BRIEF: From the entries below, copy every line that has the word "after".

(Stored items from a collection)
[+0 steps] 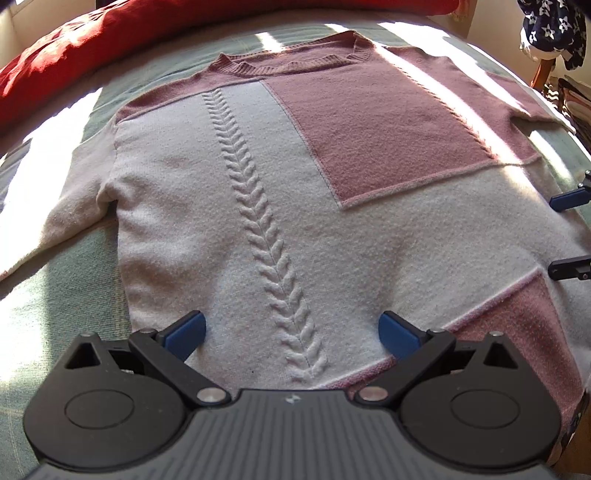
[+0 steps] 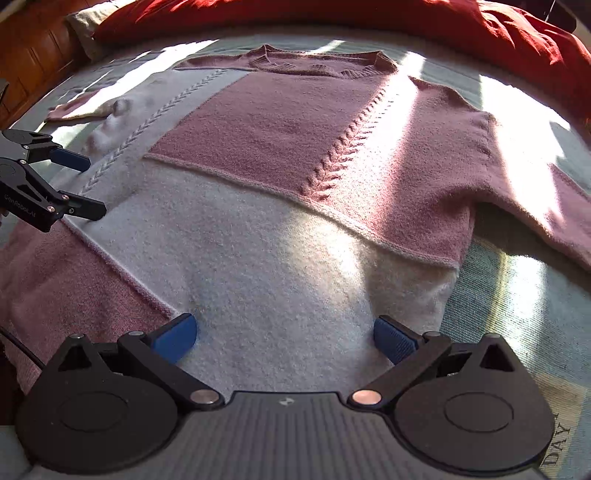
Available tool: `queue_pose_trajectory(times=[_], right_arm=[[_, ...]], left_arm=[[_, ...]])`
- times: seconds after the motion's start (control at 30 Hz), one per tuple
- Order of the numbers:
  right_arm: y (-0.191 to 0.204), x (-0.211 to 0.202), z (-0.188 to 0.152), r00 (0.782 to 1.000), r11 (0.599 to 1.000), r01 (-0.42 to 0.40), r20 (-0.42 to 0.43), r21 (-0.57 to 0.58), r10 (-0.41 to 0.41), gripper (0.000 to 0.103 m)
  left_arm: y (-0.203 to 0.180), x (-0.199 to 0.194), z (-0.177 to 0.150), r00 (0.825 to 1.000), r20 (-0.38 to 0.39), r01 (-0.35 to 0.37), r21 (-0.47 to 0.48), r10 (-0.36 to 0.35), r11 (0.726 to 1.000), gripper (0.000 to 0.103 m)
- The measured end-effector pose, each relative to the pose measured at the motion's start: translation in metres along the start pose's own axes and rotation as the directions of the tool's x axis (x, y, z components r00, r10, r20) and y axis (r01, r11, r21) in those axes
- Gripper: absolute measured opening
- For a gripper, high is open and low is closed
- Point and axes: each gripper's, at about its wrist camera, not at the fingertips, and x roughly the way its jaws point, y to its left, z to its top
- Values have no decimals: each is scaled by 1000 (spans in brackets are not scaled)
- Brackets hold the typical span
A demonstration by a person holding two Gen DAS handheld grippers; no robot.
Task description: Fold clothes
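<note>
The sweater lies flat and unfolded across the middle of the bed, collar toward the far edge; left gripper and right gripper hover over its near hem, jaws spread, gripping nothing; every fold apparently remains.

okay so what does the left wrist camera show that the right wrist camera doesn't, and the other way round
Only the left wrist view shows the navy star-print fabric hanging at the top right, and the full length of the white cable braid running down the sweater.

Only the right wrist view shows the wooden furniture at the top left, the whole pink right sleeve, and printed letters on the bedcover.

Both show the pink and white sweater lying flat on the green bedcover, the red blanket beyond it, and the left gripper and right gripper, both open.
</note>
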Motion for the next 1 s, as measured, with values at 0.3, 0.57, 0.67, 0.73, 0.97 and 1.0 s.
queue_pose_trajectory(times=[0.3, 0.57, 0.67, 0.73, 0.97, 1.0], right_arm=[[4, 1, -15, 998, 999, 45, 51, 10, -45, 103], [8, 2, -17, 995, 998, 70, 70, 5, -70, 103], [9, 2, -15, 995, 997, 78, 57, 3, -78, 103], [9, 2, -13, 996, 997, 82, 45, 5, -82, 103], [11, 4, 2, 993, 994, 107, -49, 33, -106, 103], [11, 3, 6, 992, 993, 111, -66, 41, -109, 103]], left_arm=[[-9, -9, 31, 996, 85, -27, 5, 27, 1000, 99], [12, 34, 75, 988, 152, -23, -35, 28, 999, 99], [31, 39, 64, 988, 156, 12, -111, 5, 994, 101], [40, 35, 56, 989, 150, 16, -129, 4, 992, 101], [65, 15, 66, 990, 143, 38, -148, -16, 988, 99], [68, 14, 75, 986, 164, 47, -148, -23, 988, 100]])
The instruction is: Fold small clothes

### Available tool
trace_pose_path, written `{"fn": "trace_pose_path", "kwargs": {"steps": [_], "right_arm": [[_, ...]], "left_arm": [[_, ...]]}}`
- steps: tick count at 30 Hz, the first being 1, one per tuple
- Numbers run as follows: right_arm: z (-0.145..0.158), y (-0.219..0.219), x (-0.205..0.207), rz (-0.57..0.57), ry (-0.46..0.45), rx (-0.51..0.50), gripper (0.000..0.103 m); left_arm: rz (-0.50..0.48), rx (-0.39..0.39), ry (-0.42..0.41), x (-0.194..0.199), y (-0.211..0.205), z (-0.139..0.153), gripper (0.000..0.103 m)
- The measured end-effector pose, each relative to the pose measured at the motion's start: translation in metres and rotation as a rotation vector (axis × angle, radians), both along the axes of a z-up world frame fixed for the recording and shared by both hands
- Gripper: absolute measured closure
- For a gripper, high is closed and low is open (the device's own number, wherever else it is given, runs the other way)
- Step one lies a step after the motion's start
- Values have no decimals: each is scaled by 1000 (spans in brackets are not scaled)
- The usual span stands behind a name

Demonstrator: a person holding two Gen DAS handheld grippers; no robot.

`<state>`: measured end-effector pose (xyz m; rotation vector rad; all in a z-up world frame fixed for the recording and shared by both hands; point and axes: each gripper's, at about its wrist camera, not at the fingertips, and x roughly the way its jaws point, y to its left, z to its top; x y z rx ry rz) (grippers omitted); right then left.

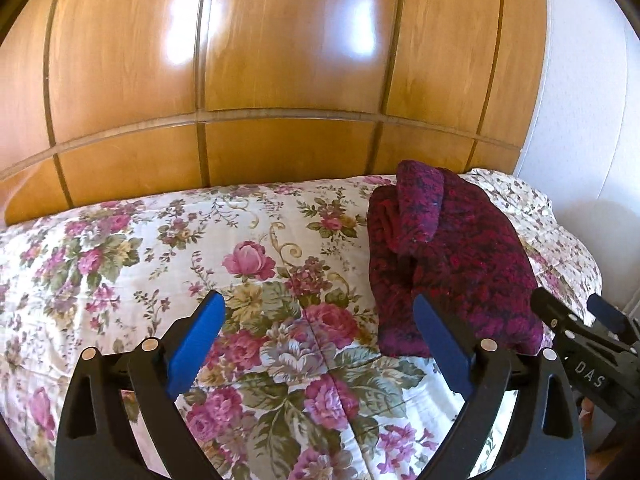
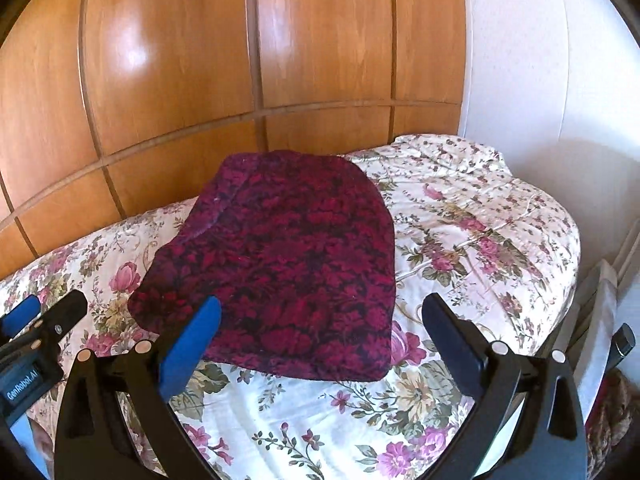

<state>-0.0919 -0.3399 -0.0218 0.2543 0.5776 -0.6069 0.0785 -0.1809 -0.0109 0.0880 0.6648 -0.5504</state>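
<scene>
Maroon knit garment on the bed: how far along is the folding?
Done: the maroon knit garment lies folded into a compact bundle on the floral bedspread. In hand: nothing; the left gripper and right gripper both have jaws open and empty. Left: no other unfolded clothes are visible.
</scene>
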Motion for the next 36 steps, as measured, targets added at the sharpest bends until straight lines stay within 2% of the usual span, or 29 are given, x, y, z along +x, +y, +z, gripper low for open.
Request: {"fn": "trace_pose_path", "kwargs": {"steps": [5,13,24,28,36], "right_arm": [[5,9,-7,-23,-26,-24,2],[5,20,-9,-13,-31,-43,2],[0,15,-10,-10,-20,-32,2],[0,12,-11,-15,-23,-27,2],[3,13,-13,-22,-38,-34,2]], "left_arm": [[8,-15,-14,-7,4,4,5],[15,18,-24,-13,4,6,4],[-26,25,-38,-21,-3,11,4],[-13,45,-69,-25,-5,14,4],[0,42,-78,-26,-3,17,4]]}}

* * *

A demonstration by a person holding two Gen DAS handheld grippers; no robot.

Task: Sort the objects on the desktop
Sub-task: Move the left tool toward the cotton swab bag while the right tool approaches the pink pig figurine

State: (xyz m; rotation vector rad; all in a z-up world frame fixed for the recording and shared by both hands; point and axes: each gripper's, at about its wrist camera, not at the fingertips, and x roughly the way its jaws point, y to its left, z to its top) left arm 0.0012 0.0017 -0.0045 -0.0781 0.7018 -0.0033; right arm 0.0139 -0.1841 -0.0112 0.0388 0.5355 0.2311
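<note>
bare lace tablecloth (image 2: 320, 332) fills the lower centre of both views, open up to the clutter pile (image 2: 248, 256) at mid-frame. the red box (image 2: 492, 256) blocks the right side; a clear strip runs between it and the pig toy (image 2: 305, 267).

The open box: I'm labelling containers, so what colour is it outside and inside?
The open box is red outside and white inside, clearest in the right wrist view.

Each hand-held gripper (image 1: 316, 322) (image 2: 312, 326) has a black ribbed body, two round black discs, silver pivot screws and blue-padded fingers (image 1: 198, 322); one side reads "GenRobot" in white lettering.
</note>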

WRITTEN SOLUTION:
- times: seconds after the motion's start (control at 30 Hz), one per tuple
- Step one lies a step after the motion's start

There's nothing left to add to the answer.